Reconstruction projects provide Iraqis with improvements to essential services

BAGHDAD — U.S. reconstruction efforts are providing successful, tangible results in the lives of Iraqis every day, said Brig. Gen. Michael J. Walsh, commanding general of the U.S. Army Corps of Engineers.

Walsh addressed the media at two press conferences recently at the Combined Press Information Center – one with Adm. Mark I. Fox from Multi-National Force–Iraq, the other with Ambassador Joseph Saloom from the Iraq Reconstruction Management Office.

“Every day in Iraq we see the successes of the U.S. government’s construction program – better essential services where, in many places, there were none; and 75 percent of the country with twice as much power as before the war,” Walsh said. “Many of the services are things Americans take for granted – access to medical facilities, a fire station or school in your neighborhood, a paved road, clean water.”
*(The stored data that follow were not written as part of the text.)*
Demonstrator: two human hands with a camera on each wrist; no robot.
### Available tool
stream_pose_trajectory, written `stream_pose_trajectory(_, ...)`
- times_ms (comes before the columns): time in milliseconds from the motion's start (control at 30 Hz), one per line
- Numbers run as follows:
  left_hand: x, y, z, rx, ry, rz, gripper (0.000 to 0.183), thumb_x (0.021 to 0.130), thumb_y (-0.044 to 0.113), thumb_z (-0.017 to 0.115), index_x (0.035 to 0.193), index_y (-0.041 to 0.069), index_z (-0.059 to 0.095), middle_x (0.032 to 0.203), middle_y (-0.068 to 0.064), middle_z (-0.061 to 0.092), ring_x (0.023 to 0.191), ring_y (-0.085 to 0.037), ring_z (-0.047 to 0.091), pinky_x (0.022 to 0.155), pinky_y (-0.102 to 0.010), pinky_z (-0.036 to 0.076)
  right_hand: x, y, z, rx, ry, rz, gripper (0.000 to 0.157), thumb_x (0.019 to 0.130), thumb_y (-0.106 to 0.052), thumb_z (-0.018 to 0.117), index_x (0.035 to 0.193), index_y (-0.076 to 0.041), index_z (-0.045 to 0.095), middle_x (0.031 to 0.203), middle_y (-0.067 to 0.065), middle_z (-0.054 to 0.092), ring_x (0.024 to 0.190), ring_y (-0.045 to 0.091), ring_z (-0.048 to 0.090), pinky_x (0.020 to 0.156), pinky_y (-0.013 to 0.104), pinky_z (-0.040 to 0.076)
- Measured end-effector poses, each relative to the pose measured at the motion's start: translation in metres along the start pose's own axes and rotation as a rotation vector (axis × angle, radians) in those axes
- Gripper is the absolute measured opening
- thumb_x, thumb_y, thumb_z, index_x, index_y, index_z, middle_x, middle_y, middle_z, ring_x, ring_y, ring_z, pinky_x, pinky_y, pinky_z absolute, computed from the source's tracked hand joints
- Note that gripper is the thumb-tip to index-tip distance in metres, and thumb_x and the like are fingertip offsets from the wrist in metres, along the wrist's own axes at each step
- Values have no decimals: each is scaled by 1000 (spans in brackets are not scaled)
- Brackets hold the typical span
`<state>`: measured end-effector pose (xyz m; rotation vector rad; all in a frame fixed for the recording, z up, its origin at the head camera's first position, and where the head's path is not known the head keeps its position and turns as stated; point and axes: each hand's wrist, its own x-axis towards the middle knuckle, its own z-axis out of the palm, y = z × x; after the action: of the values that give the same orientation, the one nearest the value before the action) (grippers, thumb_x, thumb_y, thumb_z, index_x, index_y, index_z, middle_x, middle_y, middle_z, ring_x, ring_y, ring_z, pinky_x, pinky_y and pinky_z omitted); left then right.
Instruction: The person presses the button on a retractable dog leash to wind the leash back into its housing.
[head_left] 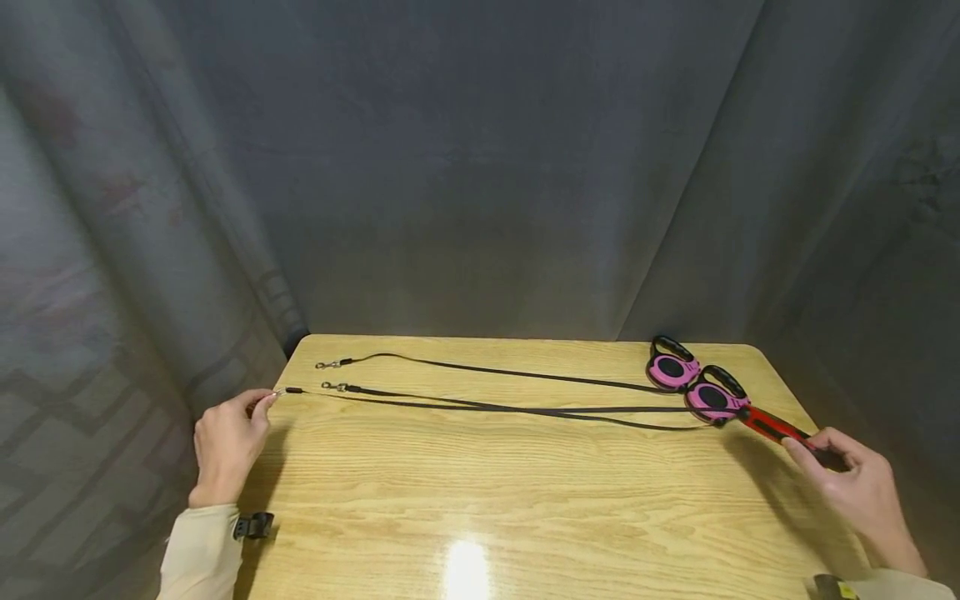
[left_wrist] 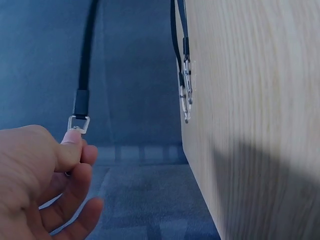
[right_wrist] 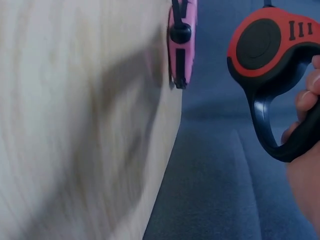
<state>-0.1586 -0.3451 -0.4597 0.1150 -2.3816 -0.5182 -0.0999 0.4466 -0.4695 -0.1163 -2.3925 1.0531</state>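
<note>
My left hand (head_left: 228, 433) pinches the metal clip (left_wrist: 85, 125) of a red and black retractable dog leash (head_left: 772, 423) between thumb and forefinger, at the table's left edge. In my right hand (head_left: 862, 483) is that leash's black handle (right_wrist: 300, 132), fingers curled through its loop. Its body is held up on edge above the table's right side. The black cord (left_wrist: 89, 50) runs out nearly straight between both hands. Beyond it, two pink retractable leashes (head_left: 669, 369) lie flat at the back right, their cords stretched left to metal clips (head_left: 327, 364).
Under everything is a light wood table (head_left: 465, 483) with rounded back corners. Grey curtains (head_left: 465, 167) hang behind it and along both sides. The held cord passes over the nearer pink leash's cord (head_left: 660, 428).
</note>
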Motion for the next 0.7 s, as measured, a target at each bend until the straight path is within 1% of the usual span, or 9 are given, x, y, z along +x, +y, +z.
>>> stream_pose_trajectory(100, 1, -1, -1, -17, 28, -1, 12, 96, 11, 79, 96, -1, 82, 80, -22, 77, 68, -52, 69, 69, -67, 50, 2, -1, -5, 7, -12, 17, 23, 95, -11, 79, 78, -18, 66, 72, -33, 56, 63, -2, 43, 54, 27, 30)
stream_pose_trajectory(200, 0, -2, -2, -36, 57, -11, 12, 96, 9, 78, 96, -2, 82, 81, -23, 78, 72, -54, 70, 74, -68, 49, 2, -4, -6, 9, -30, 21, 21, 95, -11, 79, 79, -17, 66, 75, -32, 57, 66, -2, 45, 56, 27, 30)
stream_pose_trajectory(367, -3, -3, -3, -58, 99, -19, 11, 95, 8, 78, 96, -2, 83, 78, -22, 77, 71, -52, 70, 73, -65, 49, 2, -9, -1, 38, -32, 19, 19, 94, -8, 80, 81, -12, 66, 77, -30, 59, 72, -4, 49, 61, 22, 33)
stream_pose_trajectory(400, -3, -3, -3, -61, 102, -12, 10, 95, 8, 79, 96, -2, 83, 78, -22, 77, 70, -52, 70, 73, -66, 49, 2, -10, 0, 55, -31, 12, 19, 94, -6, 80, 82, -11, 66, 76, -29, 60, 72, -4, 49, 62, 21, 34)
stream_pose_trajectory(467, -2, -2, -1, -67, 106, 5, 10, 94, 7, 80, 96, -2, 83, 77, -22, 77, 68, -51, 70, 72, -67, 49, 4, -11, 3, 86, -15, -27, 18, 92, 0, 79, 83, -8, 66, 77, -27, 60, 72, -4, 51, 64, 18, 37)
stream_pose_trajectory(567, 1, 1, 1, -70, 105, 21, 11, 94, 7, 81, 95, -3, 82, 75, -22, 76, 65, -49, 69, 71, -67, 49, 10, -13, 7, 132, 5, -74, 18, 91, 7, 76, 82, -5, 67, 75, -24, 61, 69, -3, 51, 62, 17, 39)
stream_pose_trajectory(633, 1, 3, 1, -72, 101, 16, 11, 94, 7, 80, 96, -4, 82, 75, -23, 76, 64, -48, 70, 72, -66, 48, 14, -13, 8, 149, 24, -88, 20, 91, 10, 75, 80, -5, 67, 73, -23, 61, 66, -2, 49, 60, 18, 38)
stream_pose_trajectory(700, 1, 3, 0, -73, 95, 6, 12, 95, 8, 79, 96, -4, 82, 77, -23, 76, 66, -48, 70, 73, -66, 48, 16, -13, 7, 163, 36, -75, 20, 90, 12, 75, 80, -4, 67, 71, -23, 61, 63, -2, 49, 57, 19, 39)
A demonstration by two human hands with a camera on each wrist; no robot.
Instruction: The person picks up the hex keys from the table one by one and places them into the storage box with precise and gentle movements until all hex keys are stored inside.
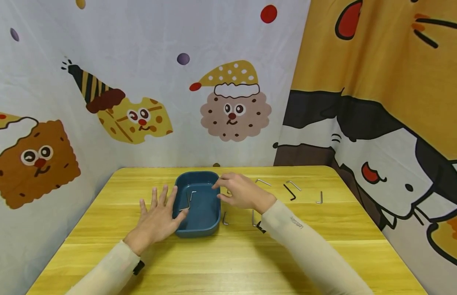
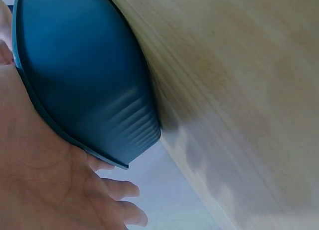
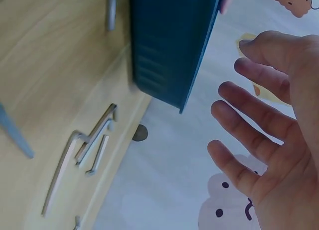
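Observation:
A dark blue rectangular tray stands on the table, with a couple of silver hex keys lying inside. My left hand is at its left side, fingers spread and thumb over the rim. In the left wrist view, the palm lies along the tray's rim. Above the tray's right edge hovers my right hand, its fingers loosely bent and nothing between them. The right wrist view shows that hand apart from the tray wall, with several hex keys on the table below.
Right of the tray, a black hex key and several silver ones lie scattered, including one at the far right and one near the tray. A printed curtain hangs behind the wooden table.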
(Photo: Spc. Tim J. Smith, a native of Twain-Harte, Calif. and assigned to Company E, 725th Brigade Support Battalion, picks up metal sheets with a fork lift and moving them to another location for stocking of materials. Smith, who is currently a resident of Alaska, is attached to the 1st Battalion, 501st Parachute Infantry Regiment stationed at Forward Operating Base Iskan, Iraq. Photo by Sgt. Marcus Butler, 4th Brigade Combat Team, 25th Infantry Division Public Affairs.)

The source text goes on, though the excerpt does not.